[oss-fuzz] UBSAN: null pointer passed as argument 1, which is declared to never be null in tvbuff.c:783:17
This issue was migrated from bug 14068 in our old bug tracker.
Original bug information:
Reporter: Peter Wu
Status: RESOLVED FIXED
Product: Wireshark
Component: Dissection engine (libwireshark)
OS: Linux
Platform: x86-64
Version: Git
Attachments:
clusterfuzz-testcase-minimized-4674256493346816.pcap: Packet capture file
See also: http://cve.mitre.org/cgi-bin/cvename.cgi?name=CVE-2017-15191
Activity
Build Information: TShark (Wireshark) 2.5.0 (v2.5.0rc0-1012-g257d674ad9)
Copyright 1998-2017 Gerald Combs <gerald@wireshark.org> and contributors.
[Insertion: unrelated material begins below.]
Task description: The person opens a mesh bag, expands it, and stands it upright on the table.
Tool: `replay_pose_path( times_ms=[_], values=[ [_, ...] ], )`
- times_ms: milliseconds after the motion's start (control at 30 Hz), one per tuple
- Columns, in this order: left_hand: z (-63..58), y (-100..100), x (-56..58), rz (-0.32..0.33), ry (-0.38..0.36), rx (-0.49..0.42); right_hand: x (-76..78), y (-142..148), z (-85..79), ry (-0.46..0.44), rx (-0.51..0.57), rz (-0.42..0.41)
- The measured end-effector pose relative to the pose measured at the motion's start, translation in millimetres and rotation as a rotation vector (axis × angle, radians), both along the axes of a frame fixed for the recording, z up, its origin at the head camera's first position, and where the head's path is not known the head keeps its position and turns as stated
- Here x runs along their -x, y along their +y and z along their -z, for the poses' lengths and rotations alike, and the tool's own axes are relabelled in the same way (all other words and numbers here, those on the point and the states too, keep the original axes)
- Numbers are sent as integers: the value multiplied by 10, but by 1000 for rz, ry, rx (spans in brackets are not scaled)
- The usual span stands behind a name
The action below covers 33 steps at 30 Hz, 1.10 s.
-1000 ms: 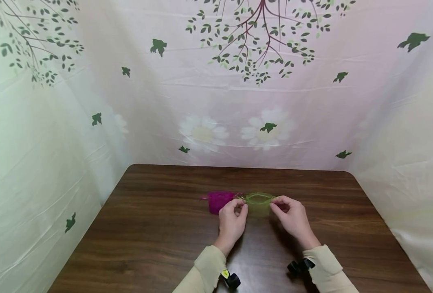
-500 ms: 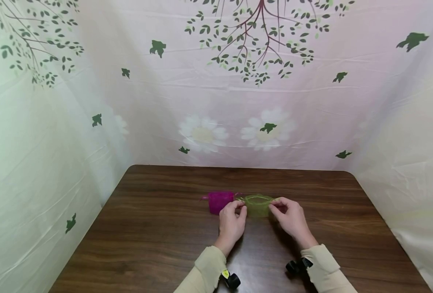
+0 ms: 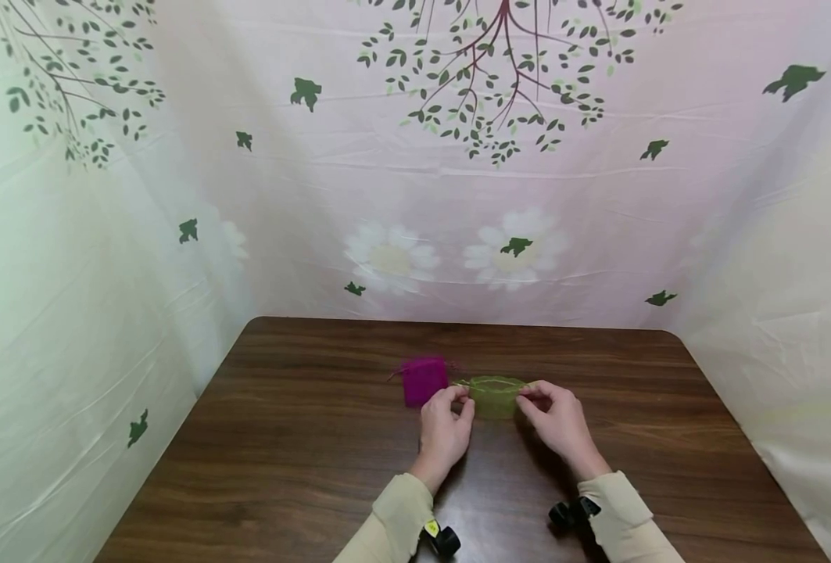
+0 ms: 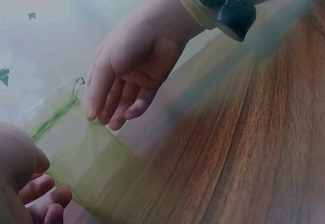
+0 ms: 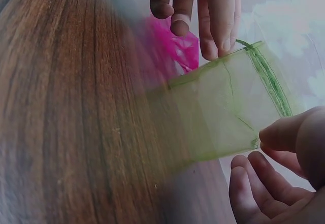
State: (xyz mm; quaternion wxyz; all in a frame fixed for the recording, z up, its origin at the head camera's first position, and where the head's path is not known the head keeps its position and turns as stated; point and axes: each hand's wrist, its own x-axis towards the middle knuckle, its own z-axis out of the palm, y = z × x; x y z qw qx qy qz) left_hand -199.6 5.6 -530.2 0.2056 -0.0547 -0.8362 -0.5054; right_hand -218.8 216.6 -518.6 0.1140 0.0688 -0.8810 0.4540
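A sheer green drawstring pouch (image 3: 494, 400) stretches between both hands above the wooden table. My left hand (image 3: 445, 430) pinches its left edge close to the gathered top; my right hand (image 3: 561, 426) pinches the opposite edge between thumb and finger. In the right wrist view the green pouch (image 5: 208, 97) looks flat and see-through, with a darker green band near its top. A magenta drawstring pouch (image 3: 425, 381) lies just beyond and left of the left hand, its strings out to the sides. The left hand's fingertips cover its lower right corner.
The dark wooden table (image 3: 281, 453) reaches back to a pale curtain (image 3: 450, 195) printed with leaves, birds and flowers. Curtains also hang along both sides. A small black camera (image 3: 443, 539) sits on the left wrist, another camera (image 3: 571, 514) on the right.
The magenta pouch looks slightly shifted and spread taller at its far edge. The green pouch stays held between both hands and has dipped a little; the right hand moved slightly left.
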Motion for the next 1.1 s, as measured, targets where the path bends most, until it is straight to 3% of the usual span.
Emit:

License GPLv2+: GNU GPL version 2 or later <http://www.gnu.org/licenses/old-licenses/gpl-2.0.html> This is free software; see the source for copying conditions. There is NO warranty; not even for MERCHANTABILITY or FITNESS FOR A PARTICULAR PURPOSE.
Compiled (64-bit) with libpcap, with POSIX capabilities (Linux), with libnl 3, with GLib 2.52.2, with zlib 1.2.11, without SMI, with c-ares 1.13.0, with Lua 5.2.4, with GnuTLS 3.5.15, with Gcrypt 1.8.1, with MIT Kerberos, with GeoIP, with nghttp2 1.23.1, with LZ4, with Snappy, with libxml2 2.9.5.
Running on Linux 4.12.10-1-ARCH, with Intel(R) Core(TM) i7-6700HQ CPU @ 2.60GHz (with SSE4.2), with 32060 MB of physical memory, with locale C, with libpcap version 1.8.1, with GnuTLS 3.5.15, with Gcrypt 1.8.1, with zlib 1.2.11.
Built using clang 4.2.1 Compatible Clang 4.0.1 (tags/RELEASE_401/final).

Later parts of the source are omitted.